Seit heute (11.3.) gilt in der EU das vollständige Verkaufsverbot für an Tieren getestete Kosmetika. Regensburger Forscher haben jetzt ein "Mini-Labor" als unbedenklichen Ersatz für qualvolle Tierversuche entwickelt.
Regensburg (obx) - Duschgel, Lippenstift oder Hautcreme - bevor solche Kosmetika in den Handel gelangen dürfen, müssen sie intensiv auf ihre Hautverträglichkeit getestet werden. Früher waren dazu viele umstrittene Tierversuche nötig. Doch seit heute gilt in der Europäischen Union ein totales Vermarktungsverbot für an Tieren getestete Kosmetika. Jetzt haben Regensburger Wissenschaftler einen neuartigen Chip entwickelt, der die Reaktion von Hautzellen auf neue Pflegeprodukte anzeigt - ohne, dass dafür Tiere leiden müssen. Derzeit wird ein Prototyp des neuen "Westentaschen-Labors" konstruiert, das bald auch andere Zell-Typen testen könnte.
Das innovative Kompakt-Labor zur Untersuchung von Hautreaktionen auf neue Kosmetika aller Art ist nur in etwa so groß wie eine Kreditkarte. Durch den Chip laufen drei winzige Kanäle mit jeweils drei "Messstationen", die mit gezüchteten Hautzellen besiedelt sind. Beim Test eines neuen Kosmetik-Produkts werden die fraglichen Inhaltsstoffe einfach durch die Kanäle im Chip an den Hautzellen vorbeigeleitet.
Am Computer können die Wissenschaftler dann die Reaktion der Hautzellen aus dem "Westentaschen-Labor" ablesen. Dabei machen sich die Forscher zwei wichtige Eigenschaften von Hautzellen für ihre Messung zu Nutze: Gerät die Haut durch ein unverträgliches Pflegeprodukt unter "Stress", verändern die Hautzellen ihre Form. Diese Formveränderung kann das Mini-Labor elektrisch messen und am Computer anzeigen lassen.
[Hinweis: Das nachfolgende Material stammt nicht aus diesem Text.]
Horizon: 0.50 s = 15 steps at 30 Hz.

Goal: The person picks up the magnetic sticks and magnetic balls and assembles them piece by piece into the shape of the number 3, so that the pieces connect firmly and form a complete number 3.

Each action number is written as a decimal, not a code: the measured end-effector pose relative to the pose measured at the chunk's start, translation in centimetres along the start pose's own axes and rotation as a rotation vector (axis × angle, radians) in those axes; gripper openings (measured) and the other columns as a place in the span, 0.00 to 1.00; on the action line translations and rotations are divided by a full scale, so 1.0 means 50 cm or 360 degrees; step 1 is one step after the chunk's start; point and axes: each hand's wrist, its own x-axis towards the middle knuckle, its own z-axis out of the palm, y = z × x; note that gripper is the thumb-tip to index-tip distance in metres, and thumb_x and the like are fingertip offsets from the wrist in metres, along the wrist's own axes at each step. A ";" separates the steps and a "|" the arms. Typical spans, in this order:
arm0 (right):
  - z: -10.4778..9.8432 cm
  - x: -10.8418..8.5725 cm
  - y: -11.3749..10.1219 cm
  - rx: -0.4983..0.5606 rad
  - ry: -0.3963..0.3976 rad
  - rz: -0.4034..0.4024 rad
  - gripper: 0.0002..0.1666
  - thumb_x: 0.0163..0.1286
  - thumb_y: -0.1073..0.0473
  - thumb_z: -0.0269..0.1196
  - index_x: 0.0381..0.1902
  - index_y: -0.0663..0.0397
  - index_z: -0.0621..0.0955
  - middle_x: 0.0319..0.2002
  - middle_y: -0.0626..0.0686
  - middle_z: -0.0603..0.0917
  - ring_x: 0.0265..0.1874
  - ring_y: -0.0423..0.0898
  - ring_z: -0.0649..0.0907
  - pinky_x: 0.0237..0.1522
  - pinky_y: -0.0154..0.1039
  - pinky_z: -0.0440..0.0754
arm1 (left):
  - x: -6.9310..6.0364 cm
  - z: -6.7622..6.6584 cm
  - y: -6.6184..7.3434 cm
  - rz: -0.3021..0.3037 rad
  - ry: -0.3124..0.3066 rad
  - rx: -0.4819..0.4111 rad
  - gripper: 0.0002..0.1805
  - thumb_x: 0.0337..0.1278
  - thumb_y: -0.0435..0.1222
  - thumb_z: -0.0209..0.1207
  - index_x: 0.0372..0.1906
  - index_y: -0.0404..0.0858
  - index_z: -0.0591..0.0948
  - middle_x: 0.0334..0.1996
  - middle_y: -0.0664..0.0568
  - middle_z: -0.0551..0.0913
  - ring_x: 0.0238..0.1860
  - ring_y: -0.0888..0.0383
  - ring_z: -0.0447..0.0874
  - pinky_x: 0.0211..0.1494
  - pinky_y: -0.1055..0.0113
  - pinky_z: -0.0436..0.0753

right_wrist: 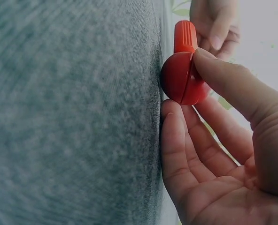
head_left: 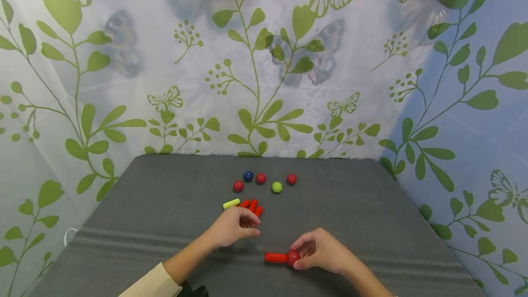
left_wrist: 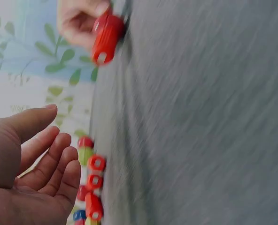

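Note:
My right hand (head_left: 323, 252) pinches a glossy red ball (right_wrist: 177, 77) between thumb and fingertips, low at the table's front. A ribbed red handle-like tube (head_left: 275, 257) points left from the ball, end against it; whether the two are joined I cannot tell. In the left wrist view the tube's far end shows a pale hole. My left hand (head_left: 234, 227) hovers left of them, fingers loosely bent and holding nothing. Just beyond it lie red tubes (head_left: 253, 206), partly hidden by the hand, and a yellow-green tube (head_left: 231, 203).
Farther back on the grey cloth-covered table (head_left: 173, 196) sit a blue ball (head_left: 248, 176), a yellow-green ball (head_left: 277, 187) and red balls (head_left: 261, 178). A leaf-patterned curtain (head_left: 264, 81) hangs behind the table and at both sides.

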 end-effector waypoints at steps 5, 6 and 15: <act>0.001 0.002 -0.006 0.0033 0.0008 0.0023 0.19 0.56 0.66 0.78 0.46 0.64 0.87 0.37 0.62 0.90 0.33 0.44 0.87 0.35 0.33 0.85 | 0.022 -0.039 -0.018 0.0021 0.0148 0.0054 0.11 0.59 0.37 0.71 0.44 0.36 0.88 0.34 0.55 0.87 0.35 0.61 0.83 0.40 0.70 0.82; 0.001 0.002 -0.007 0.0041 0.0011 0.0029 0.19 0.56 0.66 0.78 0.46 0.64 0.87 0.37 0.62 0.90 0.33 0.44 0.86 0.35 0.33 0.85 | 0.027 -0.045 -0.021 0.0020 0.0177 0.0065 0.12 0.59 0.37 0.71 0.44 0.35 0.88 0.34 0.54 0.87 0.35 0.62 0.83 0.40 0.70 0.82; 0.004 0.006 -0.012 0.0056 0.0025 0.0068 0.19 0.57 0.66 0.77 0.46 0.64 0.87 0.38 0.61 0.90 0.33 0.44 0.86 0.35 0.33 0.85 | 0.076 -0.097 -0.047 -0.0045 0.0345 0.0050 0.13 0.61 0.38 0.70 0.47 0.35 0.88 0.37 0.52 0.88 0.36 0.59 0.83 0.39 0.68 0.81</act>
Ein zweiter "Trick" hilft den Wissenschaftlern beim sanften Testen der Hautverträglichkeit von neuen Pflegeprodukten. Die künstlichen Hautzellen im neuen Kompakt-Labor sind gentechnisch so manipuliert, dass sie bei einer Reizung ein "leuchtendes" Eiweiß, statt des üblichen "Stress-Proteins" produzieren. Enthält ein neues Duschgel also schädliche Stoffe, dann schimmern die "Test-Zellen" in grün.<ü>
Auch wenn schon früher immer mehr Tests an gezüchteten Hautzellen Tierversuche ersetzt haben: die herkömmlichen Untersuchungen in der Petrischale liefern weniger Messdaten und verbrauchen deutlich mehr Zell-Material als das neue "Westentaschen-Labor".
Aktuell entwickeln die Forscher um Professor Dr. Joachim Wegener vom Institut für Analytische Chemie, Chemo- und Biosensorik an der Universität Regensburg gemeinsam mit weiteren Partnern in Industrie und Wissenschaft einen Prototyp ihres innovativen "Mini-Labs". Das Projekt wird mit gut einer Millionen Euro vom Bundesministerium für Wirtschaft und Technologie gefördert.
Künftig soll das Chip-Labor auch für das Testen beliebiger weiterer Zell-Typen beispielsweise aus Darm- oder Muskelgewebe einsetzbar werden - und damit vielleicht noch mehr Tierversuche vermeiden.